Accounting value is not automatically accessible value

This may be the most important risk for investors. The company has already created accounting value and removed funding pressure, but shareholders need more than that. They need to see how land value, future rights, and Haifa appraisals turn over time into NOI, FFO, or monetization. Until that happens, the discount to book can remain justified.


Conclusions

Sonol Nadlan exits 2025 as a cleaner balance-sheet company, but not as a more diversified economic company. What supports the thesis is a stronger capital structure, wide covenant headroom, existing assets that do generate NOI, and a platform that can try to enhance land and rights. What blocks a cleaner read is near-total dependence on Sonol Israel, and the fact that a large part of the upside already sits in Haifa on future value rather than current cash flow.

In the short to medium term, the market is likely to focus less on the success of the 2025 funding round itself and more on whether the company begins proving value beyond the related-party tenant. That is what will decide whether 2025 was only a capital-cleanup year, or also the beginning of closing the gap between market value and book value.

Current thesis in one line: Sonol Nadlan solved the funding layer in 2025, and now it has to prove that Haifa and the future rights base can create accessible value beyond a long lease with Sonol Israel.

What changed versus the older company read: the focus moved from “how do you finance the carve-out” to “how do you monetize value outside the controlling shareholder lease structure.” The balance sheet already looks more orderly, so the focus has shifted to asset quality and monetization ability.

Strongest counter-thesis: the company deserves to trade at a discount because it is still mainly a listed real-estate wrapper around one related-party tenant, while the largest upside in Haifa and in the rights base still depends on future planning and development scenarios that have not yet been proven.

What could change the market reading in the short to medium term: real progress in the Haifa logistics compound, any evidence of new permits or signed economics, and continued stable FFO even without help from unusually strong quarters.

Why this matters: this is exactly where investors have to separate value on paper from value that actually reaches shareholders.

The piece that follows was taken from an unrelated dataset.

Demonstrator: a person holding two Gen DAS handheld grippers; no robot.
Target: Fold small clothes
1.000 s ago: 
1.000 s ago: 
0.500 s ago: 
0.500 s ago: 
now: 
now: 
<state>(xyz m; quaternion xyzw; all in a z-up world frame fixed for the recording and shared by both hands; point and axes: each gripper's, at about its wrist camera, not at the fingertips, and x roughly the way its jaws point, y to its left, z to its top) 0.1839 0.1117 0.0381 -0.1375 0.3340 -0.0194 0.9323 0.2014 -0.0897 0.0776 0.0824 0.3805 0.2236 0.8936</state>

If the company cannot turn Haifa and the rights inventory into NOI, FFO, or monetizations, the discount can remain even with a stronger balance sheet.

MetricScoreExplanation
Overall moat strength3.0 / 5Long leases, specialized assets, and a deep tie to a relatively strong tenant, but without real diversification in the revenue base
Overall risk level3.5 / 5Tenant concentration, planning dependence, and future-value exposure in Haifa offset the cleaner balance sheet
Value-chain resilienceMediumContractual stability exists, but the value chain still depends overwhelmingly on Sonol Israel
Strategic clarityMediumThe direction is clear: cleaner balance sheet and rights enhancement, but the path to new NOI is still not tangible enough
Short-seller stanceData unavailableThere is no sufficient market anchor for a short-interest read in this cycle

What has to happen over the next 2 to 4 quarters for the thesis to strengthen is a combination of real Haifa progress, continued FFO and same-property NOI resilience, and the first visible translation of rights into signed deals or funded development. What would weaken it is another year in which Haifa valuation advances faster than operating proof, or any sign that coverage on the weaker stations continues to erode.